> What is expected: What lines in the listing include "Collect"? Return a copy of each.

════════════════════

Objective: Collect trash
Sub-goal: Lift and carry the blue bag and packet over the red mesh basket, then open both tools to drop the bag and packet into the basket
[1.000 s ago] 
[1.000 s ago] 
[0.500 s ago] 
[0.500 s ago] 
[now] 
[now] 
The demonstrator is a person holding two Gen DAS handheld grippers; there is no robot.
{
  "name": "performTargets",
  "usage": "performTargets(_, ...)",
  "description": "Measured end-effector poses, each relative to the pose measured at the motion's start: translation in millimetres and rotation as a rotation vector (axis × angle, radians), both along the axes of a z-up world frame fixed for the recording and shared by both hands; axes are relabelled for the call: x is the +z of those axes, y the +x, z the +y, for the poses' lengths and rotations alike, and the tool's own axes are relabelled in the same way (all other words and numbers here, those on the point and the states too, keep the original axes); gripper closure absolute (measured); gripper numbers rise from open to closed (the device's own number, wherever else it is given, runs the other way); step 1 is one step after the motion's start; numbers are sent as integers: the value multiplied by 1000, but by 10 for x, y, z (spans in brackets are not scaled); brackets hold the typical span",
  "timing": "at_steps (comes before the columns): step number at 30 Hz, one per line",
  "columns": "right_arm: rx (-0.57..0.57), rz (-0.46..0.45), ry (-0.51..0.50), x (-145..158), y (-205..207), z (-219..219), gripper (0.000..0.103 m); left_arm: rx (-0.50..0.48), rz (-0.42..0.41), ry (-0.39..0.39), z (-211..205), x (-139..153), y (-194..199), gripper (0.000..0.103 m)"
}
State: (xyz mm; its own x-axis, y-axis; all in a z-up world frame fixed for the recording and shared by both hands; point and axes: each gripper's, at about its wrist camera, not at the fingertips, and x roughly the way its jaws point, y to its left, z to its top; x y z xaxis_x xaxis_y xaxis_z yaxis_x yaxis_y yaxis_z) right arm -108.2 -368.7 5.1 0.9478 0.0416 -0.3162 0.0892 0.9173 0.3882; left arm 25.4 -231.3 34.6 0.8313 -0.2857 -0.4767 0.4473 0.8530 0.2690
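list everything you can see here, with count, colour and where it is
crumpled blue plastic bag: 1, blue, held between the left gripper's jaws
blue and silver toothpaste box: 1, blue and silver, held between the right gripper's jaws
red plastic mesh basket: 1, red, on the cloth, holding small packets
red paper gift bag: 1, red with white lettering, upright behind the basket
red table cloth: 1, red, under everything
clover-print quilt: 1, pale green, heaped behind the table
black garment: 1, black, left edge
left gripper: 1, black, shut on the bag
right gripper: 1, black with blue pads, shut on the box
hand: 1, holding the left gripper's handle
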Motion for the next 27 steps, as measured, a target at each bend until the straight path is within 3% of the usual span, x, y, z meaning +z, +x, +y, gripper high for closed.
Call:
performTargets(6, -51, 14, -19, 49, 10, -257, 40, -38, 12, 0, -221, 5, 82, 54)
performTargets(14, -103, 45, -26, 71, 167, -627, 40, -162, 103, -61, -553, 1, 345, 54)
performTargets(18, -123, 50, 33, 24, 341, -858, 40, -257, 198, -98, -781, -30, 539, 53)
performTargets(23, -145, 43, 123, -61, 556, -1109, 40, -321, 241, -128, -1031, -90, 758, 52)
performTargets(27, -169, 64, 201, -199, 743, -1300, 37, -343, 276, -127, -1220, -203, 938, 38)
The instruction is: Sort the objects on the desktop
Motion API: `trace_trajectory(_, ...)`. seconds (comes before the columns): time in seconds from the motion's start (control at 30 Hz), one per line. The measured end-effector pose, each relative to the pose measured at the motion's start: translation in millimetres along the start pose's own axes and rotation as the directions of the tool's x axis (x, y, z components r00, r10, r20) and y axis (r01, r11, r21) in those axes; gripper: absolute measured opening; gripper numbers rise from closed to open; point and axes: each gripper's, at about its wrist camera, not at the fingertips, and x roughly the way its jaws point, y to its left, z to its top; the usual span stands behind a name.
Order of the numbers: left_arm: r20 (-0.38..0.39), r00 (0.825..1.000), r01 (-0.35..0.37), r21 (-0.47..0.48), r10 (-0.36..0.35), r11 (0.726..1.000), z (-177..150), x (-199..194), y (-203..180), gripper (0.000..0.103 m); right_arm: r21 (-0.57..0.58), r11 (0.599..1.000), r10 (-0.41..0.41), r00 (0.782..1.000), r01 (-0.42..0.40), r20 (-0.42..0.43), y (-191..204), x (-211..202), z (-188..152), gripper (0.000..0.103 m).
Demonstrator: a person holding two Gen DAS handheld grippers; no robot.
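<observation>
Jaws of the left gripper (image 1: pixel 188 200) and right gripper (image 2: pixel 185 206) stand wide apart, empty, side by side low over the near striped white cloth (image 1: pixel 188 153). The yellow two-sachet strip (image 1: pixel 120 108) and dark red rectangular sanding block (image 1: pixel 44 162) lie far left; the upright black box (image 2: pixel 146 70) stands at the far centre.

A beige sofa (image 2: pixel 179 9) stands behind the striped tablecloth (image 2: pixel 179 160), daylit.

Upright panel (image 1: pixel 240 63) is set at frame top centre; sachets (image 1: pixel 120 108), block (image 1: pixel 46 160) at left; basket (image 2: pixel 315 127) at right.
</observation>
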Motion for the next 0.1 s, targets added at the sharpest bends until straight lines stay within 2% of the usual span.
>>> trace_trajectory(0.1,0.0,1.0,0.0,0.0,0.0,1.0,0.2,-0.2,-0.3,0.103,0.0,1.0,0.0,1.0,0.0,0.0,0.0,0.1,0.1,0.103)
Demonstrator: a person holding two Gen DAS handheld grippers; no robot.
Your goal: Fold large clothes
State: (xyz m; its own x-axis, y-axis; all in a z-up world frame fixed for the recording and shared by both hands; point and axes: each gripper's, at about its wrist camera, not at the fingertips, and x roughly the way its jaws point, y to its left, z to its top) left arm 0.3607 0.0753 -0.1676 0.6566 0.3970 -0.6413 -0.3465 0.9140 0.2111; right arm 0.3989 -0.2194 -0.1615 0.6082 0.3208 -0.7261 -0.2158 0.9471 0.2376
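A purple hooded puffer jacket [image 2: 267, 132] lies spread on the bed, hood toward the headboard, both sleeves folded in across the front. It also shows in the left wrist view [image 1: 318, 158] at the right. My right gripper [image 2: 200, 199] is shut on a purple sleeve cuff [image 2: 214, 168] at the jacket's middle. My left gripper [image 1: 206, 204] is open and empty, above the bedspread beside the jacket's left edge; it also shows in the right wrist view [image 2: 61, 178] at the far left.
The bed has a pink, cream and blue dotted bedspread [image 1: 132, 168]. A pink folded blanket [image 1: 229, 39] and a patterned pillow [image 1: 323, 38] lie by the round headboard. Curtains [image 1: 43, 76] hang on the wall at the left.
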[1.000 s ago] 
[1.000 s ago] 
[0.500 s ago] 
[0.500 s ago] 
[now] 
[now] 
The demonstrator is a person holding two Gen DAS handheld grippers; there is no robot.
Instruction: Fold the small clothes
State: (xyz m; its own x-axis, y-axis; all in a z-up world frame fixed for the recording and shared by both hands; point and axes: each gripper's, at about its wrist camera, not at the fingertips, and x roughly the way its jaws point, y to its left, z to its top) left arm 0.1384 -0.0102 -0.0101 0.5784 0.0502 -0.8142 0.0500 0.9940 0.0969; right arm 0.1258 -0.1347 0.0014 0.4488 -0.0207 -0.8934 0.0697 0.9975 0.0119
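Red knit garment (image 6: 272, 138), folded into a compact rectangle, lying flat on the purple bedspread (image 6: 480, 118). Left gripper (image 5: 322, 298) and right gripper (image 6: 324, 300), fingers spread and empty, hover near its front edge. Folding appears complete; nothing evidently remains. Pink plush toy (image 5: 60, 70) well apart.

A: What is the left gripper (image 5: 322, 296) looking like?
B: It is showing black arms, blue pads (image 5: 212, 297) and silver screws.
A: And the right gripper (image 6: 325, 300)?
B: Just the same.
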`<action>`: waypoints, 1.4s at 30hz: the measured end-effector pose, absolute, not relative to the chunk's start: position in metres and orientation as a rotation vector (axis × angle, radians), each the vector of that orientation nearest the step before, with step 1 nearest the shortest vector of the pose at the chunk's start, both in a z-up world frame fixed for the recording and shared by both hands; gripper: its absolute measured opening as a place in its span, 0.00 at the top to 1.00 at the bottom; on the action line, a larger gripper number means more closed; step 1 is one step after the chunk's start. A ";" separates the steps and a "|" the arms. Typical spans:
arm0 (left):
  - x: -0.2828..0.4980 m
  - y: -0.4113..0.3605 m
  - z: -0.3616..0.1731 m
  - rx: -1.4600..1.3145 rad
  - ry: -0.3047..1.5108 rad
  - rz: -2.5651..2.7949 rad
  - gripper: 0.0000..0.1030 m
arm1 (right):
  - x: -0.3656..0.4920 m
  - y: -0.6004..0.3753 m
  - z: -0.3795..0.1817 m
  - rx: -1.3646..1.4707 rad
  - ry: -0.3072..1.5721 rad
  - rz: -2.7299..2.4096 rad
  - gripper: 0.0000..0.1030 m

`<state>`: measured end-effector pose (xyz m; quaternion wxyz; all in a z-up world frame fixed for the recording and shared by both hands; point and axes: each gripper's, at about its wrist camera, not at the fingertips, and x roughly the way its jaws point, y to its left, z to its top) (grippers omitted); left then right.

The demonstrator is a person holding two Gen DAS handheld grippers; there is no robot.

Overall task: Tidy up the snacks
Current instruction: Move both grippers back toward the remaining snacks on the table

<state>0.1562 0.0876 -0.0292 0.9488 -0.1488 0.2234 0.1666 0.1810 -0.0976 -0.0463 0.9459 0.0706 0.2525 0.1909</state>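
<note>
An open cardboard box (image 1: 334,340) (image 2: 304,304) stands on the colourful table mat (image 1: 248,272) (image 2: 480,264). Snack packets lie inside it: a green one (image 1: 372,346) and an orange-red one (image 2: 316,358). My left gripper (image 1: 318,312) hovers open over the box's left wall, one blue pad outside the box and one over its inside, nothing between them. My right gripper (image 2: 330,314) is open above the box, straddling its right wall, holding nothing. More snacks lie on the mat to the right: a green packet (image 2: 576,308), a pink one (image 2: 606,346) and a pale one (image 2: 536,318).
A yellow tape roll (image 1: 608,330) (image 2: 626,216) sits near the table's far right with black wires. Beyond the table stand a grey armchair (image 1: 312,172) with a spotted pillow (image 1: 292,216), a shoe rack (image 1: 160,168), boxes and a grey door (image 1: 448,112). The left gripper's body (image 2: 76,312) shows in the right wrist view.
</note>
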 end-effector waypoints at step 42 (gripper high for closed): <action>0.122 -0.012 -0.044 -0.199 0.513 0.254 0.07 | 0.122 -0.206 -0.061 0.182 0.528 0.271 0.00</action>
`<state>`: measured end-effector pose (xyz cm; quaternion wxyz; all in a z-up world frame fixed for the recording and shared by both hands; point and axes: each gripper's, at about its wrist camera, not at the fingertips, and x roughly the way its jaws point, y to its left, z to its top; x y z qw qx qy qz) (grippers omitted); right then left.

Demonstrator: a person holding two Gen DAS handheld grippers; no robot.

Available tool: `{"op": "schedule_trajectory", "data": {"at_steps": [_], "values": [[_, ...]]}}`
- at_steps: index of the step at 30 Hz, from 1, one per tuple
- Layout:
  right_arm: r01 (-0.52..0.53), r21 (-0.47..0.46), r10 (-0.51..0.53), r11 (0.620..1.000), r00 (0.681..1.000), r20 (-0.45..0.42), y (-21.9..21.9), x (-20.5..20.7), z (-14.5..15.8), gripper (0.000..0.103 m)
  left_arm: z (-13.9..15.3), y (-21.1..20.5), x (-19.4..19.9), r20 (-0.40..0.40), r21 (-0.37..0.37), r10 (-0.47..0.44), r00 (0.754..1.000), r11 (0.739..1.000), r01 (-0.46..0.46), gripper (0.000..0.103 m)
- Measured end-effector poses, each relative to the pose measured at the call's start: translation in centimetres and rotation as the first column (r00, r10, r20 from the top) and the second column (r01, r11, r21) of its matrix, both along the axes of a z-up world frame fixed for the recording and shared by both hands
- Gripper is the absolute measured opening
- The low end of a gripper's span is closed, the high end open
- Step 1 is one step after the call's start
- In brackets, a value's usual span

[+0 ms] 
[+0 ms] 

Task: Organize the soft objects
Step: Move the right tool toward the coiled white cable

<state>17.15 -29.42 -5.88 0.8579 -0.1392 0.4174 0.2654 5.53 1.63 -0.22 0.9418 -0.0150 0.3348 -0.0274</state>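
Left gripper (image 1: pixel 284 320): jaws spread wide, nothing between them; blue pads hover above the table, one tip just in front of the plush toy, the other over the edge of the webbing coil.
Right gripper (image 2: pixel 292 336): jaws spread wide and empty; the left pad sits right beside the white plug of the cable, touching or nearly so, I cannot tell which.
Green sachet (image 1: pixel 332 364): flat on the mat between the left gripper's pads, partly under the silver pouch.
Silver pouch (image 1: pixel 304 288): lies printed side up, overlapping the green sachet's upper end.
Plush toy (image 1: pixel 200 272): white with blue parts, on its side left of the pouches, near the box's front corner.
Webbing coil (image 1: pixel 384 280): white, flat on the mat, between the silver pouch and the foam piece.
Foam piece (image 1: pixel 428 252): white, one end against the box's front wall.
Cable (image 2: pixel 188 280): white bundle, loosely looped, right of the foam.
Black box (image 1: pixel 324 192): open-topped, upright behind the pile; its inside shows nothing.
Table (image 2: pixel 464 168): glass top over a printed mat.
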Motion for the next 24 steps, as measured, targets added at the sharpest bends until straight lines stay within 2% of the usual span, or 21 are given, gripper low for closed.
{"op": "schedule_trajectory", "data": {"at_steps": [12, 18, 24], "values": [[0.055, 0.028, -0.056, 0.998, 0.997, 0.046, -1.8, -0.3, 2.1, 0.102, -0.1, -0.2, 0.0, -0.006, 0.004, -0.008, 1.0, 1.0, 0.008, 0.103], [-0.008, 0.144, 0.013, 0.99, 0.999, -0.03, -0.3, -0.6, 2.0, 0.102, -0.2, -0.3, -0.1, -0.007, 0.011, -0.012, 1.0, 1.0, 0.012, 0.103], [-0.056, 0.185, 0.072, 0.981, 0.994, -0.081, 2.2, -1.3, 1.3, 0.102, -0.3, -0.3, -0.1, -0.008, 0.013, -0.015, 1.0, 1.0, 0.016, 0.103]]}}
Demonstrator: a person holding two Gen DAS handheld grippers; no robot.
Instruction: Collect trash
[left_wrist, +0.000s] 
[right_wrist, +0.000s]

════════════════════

> Response to the task:
Objective: Collect trash
Instruction: Collect trash

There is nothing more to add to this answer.